WHAT YOU HAVE TO DO: Reproduce the top of the data verbatim, through and including the line that contains "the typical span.".

(Records excerpted from a collection)
^^^^^^^^

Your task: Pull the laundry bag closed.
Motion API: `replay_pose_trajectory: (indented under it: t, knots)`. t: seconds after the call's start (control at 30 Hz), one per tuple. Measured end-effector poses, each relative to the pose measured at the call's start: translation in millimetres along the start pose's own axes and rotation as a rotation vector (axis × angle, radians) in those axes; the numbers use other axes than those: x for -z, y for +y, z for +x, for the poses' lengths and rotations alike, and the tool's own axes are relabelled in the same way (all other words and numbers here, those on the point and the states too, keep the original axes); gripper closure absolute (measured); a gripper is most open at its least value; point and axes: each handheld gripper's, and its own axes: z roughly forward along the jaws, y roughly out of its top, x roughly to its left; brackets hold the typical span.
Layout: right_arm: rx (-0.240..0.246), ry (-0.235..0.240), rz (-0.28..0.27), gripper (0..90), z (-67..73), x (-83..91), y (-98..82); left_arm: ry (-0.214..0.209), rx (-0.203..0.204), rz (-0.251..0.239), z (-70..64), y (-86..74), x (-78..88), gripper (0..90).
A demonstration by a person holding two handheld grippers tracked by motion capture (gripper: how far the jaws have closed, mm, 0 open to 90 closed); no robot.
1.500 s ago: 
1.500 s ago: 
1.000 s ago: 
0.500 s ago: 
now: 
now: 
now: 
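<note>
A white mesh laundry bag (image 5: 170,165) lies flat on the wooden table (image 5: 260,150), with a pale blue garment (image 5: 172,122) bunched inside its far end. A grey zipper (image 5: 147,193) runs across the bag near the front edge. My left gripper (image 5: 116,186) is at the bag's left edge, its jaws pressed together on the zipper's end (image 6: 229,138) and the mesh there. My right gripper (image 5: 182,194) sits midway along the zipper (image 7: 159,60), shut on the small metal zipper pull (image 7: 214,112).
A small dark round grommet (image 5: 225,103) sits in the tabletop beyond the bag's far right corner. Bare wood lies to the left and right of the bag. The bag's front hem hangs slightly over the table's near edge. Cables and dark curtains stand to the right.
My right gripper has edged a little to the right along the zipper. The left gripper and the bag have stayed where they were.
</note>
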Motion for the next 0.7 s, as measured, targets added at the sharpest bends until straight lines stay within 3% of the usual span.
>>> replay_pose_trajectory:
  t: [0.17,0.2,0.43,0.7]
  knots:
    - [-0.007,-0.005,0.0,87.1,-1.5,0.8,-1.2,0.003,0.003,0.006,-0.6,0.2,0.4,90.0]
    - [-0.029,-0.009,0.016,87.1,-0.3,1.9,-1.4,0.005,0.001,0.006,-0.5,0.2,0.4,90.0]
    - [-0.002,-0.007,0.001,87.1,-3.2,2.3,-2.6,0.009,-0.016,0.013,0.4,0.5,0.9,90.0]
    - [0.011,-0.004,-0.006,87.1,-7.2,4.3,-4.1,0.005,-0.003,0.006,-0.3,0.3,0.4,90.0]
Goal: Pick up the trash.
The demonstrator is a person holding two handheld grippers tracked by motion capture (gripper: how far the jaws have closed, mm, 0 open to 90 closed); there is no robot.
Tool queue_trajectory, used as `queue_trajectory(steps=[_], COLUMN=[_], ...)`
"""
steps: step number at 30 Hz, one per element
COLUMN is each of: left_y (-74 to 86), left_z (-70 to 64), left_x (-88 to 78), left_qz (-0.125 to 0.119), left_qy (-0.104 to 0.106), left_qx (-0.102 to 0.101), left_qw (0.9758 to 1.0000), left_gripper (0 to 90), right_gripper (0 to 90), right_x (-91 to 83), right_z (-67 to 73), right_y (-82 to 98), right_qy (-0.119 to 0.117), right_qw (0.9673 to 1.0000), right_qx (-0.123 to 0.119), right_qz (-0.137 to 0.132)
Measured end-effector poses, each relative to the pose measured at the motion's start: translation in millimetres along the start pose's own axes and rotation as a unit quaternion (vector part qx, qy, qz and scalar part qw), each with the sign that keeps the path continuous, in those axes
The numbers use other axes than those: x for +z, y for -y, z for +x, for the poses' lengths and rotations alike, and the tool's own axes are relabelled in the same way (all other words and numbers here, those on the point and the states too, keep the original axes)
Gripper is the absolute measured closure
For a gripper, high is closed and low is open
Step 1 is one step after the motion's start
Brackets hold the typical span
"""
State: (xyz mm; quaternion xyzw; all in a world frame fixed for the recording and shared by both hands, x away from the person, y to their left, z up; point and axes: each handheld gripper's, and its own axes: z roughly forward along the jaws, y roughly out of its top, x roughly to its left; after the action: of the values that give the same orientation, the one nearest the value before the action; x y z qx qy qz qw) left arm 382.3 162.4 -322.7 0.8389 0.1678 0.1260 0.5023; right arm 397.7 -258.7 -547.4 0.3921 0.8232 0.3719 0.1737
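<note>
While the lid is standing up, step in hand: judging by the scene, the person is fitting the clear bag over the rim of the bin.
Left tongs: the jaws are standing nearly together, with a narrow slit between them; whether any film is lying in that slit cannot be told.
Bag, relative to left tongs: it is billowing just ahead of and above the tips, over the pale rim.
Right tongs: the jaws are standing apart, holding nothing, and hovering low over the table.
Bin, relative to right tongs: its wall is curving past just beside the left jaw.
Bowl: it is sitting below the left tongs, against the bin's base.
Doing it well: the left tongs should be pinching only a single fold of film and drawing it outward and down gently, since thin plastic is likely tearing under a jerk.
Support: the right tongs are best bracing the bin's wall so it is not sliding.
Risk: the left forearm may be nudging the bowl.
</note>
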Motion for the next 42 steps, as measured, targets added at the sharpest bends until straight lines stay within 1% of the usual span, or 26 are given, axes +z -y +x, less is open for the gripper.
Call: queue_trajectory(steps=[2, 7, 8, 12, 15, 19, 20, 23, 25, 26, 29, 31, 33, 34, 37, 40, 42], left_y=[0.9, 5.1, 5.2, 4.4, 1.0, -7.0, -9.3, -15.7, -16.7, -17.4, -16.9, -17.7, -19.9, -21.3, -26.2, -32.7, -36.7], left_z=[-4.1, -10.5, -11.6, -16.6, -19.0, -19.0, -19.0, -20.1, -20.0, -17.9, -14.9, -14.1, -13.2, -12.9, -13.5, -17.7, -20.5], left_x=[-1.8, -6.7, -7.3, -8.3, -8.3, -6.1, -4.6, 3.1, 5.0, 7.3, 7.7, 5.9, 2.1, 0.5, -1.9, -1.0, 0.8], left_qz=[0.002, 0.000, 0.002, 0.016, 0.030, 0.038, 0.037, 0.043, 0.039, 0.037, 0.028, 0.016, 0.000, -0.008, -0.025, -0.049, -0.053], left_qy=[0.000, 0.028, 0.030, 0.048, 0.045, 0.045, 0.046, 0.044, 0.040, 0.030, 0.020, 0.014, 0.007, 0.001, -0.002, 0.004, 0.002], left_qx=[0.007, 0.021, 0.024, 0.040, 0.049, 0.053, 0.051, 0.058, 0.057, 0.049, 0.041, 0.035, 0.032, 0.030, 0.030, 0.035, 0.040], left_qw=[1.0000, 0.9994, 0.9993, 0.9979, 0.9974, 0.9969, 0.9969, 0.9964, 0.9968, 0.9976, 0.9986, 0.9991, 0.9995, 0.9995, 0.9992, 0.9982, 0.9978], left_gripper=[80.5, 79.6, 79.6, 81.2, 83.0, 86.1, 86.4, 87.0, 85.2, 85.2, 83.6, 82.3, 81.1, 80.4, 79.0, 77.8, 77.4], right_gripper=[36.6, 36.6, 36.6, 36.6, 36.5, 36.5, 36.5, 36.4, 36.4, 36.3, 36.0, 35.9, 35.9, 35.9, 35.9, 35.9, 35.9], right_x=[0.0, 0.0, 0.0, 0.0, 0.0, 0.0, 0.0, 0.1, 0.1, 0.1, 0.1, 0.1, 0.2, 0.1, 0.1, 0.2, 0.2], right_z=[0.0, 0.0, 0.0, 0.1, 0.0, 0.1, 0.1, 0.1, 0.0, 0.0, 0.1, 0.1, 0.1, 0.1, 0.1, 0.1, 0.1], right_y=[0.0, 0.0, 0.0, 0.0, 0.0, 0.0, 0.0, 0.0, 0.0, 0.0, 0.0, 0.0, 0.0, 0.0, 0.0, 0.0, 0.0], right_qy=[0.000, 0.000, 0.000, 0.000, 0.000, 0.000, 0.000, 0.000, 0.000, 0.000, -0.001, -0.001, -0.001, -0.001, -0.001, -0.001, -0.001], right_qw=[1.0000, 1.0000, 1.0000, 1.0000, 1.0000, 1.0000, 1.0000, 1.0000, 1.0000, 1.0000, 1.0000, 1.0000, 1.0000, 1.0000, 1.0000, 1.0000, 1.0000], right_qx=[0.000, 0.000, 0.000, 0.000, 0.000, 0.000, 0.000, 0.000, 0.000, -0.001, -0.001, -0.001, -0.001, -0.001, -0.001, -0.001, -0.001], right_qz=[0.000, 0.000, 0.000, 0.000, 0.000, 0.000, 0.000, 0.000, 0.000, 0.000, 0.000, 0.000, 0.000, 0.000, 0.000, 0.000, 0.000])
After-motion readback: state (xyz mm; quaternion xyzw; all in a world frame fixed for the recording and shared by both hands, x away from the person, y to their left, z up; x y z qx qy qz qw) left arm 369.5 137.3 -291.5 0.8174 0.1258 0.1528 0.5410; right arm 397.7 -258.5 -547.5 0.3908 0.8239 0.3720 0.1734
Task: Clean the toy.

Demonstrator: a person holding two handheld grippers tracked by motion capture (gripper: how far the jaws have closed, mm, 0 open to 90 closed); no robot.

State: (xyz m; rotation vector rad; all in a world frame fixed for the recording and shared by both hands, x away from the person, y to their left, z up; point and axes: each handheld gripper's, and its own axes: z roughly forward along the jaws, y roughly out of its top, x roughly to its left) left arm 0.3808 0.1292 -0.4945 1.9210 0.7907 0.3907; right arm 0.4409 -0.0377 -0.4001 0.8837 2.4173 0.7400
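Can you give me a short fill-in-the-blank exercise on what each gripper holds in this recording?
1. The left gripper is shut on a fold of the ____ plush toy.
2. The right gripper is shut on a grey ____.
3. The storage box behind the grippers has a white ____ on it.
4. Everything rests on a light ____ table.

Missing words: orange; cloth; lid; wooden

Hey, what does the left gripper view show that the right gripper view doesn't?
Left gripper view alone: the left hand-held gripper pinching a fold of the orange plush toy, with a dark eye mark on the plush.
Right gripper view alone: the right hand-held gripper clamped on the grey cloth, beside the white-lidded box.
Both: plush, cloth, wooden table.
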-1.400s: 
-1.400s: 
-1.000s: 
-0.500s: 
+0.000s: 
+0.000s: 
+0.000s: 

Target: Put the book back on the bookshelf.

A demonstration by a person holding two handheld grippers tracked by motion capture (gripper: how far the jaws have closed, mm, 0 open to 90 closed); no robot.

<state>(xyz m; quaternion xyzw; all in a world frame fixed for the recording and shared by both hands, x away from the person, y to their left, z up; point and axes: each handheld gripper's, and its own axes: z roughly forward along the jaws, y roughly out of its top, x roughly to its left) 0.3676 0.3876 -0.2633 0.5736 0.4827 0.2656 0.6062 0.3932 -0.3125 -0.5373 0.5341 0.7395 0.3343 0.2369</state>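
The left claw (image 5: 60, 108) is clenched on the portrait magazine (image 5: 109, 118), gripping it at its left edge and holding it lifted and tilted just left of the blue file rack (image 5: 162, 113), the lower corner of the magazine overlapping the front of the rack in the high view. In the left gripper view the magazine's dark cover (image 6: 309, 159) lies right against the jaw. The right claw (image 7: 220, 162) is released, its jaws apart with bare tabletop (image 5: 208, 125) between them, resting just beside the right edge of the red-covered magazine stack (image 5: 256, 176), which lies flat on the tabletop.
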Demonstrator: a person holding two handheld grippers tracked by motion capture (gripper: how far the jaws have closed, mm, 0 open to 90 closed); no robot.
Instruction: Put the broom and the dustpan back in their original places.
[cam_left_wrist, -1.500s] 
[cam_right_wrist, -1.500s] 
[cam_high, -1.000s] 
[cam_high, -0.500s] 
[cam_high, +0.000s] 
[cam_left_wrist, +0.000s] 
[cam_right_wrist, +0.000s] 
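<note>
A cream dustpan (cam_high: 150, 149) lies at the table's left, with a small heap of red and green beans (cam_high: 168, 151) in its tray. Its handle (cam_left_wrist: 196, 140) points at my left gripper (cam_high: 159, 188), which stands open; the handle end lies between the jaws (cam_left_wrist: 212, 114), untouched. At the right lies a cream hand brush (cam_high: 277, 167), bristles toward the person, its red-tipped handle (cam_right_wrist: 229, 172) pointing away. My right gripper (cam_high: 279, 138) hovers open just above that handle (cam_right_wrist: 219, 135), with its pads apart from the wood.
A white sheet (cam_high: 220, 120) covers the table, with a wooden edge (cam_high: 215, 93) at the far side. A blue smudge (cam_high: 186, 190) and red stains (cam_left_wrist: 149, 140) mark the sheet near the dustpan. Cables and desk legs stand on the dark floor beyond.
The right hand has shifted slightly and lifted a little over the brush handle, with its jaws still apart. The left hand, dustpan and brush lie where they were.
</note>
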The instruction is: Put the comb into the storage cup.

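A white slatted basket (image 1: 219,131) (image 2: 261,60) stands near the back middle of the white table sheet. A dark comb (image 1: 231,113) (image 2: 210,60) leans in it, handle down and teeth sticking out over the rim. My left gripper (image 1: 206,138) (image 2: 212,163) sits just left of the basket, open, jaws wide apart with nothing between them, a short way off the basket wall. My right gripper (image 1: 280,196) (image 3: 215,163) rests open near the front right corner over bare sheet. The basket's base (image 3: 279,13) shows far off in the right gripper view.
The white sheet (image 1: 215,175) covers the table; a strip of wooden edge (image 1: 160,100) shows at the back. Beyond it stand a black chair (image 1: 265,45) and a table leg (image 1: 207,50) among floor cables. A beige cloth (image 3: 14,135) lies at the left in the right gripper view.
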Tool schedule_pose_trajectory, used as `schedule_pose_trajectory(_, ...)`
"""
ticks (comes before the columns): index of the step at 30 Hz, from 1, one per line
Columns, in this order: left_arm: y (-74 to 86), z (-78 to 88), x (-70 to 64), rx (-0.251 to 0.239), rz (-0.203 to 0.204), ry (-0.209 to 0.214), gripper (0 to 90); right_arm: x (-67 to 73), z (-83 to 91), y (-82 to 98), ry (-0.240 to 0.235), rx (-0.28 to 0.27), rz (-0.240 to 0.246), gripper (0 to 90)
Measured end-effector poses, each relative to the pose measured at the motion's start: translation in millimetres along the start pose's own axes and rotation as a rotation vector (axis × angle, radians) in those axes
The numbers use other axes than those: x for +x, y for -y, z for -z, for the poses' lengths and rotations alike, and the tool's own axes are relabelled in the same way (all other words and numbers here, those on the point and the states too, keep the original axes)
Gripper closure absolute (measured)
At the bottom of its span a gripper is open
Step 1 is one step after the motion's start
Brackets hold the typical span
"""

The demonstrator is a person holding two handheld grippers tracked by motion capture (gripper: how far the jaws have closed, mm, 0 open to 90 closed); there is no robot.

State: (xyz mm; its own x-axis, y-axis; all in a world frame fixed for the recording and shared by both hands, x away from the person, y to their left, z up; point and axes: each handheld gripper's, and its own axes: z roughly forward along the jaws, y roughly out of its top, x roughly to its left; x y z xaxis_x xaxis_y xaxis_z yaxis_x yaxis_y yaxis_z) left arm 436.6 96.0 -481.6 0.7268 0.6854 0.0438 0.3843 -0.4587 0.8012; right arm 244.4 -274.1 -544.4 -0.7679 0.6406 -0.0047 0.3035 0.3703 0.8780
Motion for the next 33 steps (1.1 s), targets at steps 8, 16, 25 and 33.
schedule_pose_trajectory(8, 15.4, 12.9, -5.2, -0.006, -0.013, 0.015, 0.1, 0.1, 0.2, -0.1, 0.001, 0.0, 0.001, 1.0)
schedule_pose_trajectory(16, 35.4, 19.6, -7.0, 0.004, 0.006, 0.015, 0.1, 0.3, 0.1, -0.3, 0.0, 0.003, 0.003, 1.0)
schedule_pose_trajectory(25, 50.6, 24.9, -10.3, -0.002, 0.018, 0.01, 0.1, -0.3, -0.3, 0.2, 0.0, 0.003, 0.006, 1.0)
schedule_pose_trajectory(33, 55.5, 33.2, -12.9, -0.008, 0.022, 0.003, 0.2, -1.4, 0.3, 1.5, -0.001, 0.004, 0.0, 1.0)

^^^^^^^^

RESULT OF THIS TASK:
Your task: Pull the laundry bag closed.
Motion API: `replay_pose_trajectory: (indented under it: t, knots)`. t: seconds after the call's start (control at 30 Hz), one per tuple. Measured end-effector poses, each relative to the pose measured at the call's start: translation in millimetres along the start pose's own axes and rotation as a rotation vector (axis × angle, radians) in those axes; the numbers use other axes than those: x for -z, y for +y, z for +x, for the poses' lengths and rotations alike, and the tool's own axes are relabelled in the same way (all other words and numbers here, those on the point and the states too, keep the original axes); gripper closure absolute (measured); a gripper is most open at its least value; point and axes: each handheld gripper's, and its own axes: z roughly forward along the jaws, y roughly out of its top, x roughly to its left; brackets hold the typical span.

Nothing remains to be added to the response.